Eczema and dermatitis are terms used to describe the characteristic clinical appearance of inflamed, dry, occasionally scaly and vesicular skin rashes associated with divergent underlying causes. The word eczema is derived from Greek, meaning ‘to boil over’, which aptly describes the microscopic blisters occurring in the epidermis at the cellular level. Dermatitis, as the term suggests, implies inflammation of the skin which relates to the underlying pathophysiology. The terms eczema and dermatitis encompass a wide variety of skin conditions usually classified by their characteristic distribution, morphology and any trigger factors involved.
Clinical features
Eczema is an inflammatory condition that may be acute or chronic. Acute eruptions are characterised by erythema, vesicular/bullous lesions and exudates. Secondary bacterial infection (staphylococcus and streptococcus) heralded by golden crusting may exacerbate acute eczema. Chronicity of inflammation leads to increased scaling, xerosis (dryness) and lichenification (thickening of the skin where surface markings become more prominent). Eczema is characteristically itchy and subsequent scratching may also modify the clinical appearance leading to excoriation marks, loss of skin surface, secondary infection, exudates and ultimately marked lichenification (Figure 4.1). Inflammation in the skin can result in disruption of skin pigmentation causing post-inflammatory hyper/hypopigmentation. Patients often fear that loss of pigment is due to the application of topical steroids but in the majority of cases it is due to chronic inflammation.
Pathophysiology
The underling causes of endogenous dermatitis are poorly defined; however, genetic predisposition is common in patients with atopic dermatitis. In these patients there is an abnormality in the balance of T-helper lymphocytes, leading to increasing numbers of Th-2 cells compared to Th-1 and Th-17. The abnormal Th-2 cells interact with Langerhans cells, causing raised levels of interleukins/IgE and a reduction in gamma interferon with resultant upregulation of pro-inflammatory cells. In addition to this, immune dysregulation gene defects have been identified in large cohorts of patients with atopic dermatitis (AD) including filaggrin gene defects which lead to impaired skin barrier function.
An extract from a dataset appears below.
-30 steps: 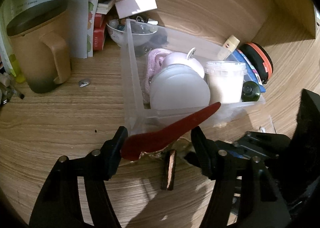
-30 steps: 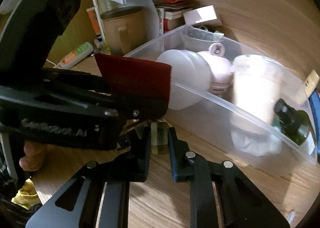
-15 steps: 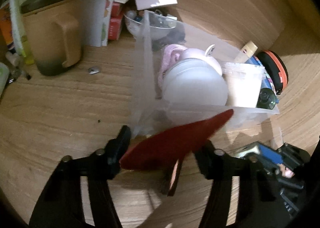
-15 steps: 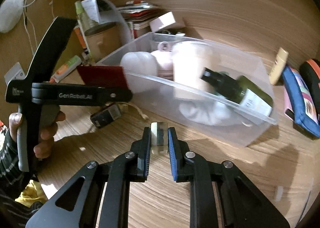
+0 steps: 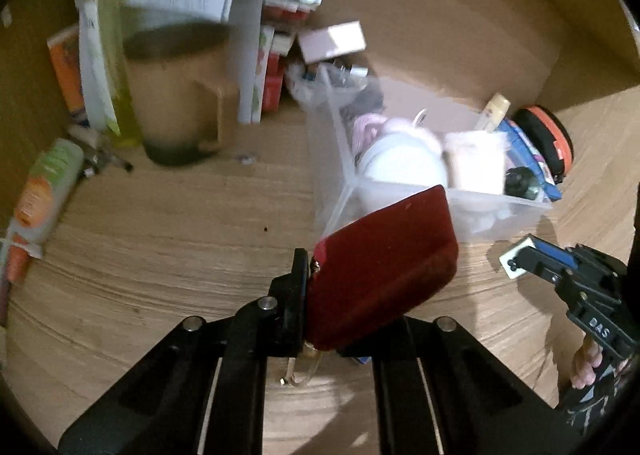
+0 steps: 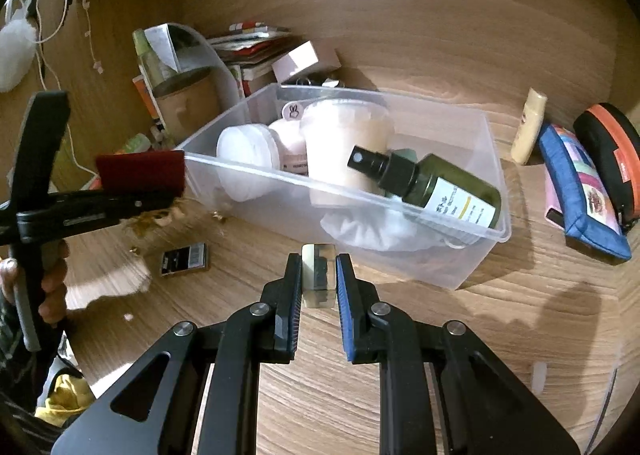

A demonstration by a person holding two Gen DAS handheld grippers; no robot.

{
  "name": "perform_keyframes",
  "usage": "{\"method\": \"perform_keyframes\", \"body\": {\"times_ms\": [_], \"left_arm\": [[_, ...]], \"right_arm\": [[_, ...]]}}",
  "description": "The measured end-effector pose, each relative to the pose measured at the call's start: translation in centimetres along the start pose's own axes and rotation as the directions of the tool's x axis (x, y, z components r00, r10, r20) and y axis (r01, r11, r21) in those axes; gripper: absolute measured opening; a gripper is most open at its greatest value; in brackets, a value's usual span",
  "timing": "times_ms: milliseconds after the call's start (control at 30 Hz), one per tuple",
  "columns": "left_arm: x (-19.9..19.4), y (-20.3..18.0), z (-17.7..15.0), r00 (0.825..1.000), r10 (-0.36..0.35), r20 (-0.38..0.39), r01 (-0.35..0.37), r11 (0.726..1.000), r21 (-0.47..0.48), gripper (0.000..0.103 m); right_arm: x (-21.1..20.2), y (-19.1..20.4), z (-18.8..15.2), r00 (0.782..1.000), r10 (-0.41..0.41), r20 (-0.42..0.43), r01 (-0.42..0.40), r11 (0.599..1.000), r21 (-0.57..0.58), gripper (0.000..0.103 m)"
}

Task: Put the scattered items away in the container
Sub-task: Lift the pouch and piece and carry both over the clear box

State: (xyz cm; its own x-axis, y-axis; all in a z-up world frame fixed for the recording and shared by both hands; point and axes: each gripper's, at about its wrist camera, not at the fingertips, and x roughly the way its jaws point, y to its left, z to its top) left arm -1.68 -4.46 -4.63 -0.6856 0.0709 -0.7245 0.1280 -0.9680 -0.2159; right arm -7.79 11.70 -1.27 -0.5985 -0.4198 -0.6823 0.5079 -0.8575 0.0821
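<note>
**Two grippers, two finds, one clear plastic bin**

The left gripper (image 5: 344, 295) clamps a dark red, matte, flat case (image 5: 384, 267) with rounded corners, its jaws closed against the case's near end and a small metal fitting showing at one corner. The case is held in the air above the wood-grain desk (image 5: 160, 239), just short of the near corner of the translucent plastic container (image 6: 472, 255). The right gripper (image 6: 318, 275), black with blue pads, is closed narrowly on a small pale, rectangular block (image 6: 318, 271) with a dark band, held above the desk in front of the container's long wall.

Inside the container lie a dark green glass-look spray bottle (image 6: 436, 185) with a black pump, tilted on its side against a frosted cup (image 6: 344, 143), a round white jar (image 6: 246, 151), a pinkish tub and crumpled white cloth (image 6: 368, 229). On the desk near the left gripper lies a small dark rectangular packet (image 6: 184, 259) with a barcode. Right of the container rest a cream tube (image 6: 530, 125), a blue fabric pouch (image 6: 580, 195) and a black-and-orange zip case (image 6: 612, 151). Behind stands a tan mug (image 5: 176, 95), blurred.
</note>
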Motion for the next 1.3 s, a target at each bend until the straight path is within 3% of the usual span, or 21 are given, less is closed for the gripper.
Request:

This impaired barrier leads to increased transepidermal water loss and increased risk of antigens and infective organisms entering the skin.
Pathology
The clinical changes associated with dermatitis are reflected accurately at the cellular level. There is oedema in the epidermis leading to spongiosis (separation of keratinocytes) and vesicle formation. The epidermis is hyperkeratotic (thickened) with dilated blood vessels and an inflammatory (eosinophil) cell infiltrate in the dermis (Figure 4.2).
Types of eczema
Eczema is classified broadly into endogenous (constitutional) and exogenous (induced by an external factor).
Endogenous eczema
AD typically presents in infancy or early childhood, initially with facial (Figure 4.3) and subsequently flexural limb involvement (Figures 4.4 and 4.5). AD is intensely itchy, and even young babies become highly proficient at scratching, which can lead to disrupted sleep (both patient and family), poor feeding and irritability. The usual pattern is one of flare-ups followed by remissions, exacerbations being associated with inter-current infections, teething, and food allergies. In severely affected babies failure to thrive may result. In older children or adults, AD may become chronic and widespread and is frequently exacerbated by stress. AD is common, affecting 3% of infants; nonetheless, 90% of the patients spontaneously remit by puberty. Patients likely to suffer from chronic AD in adult life are those who have a strong family history of eczema, present at a very young age with extensive disease and have associated asthma/multiple food allergies (Figure 4.6).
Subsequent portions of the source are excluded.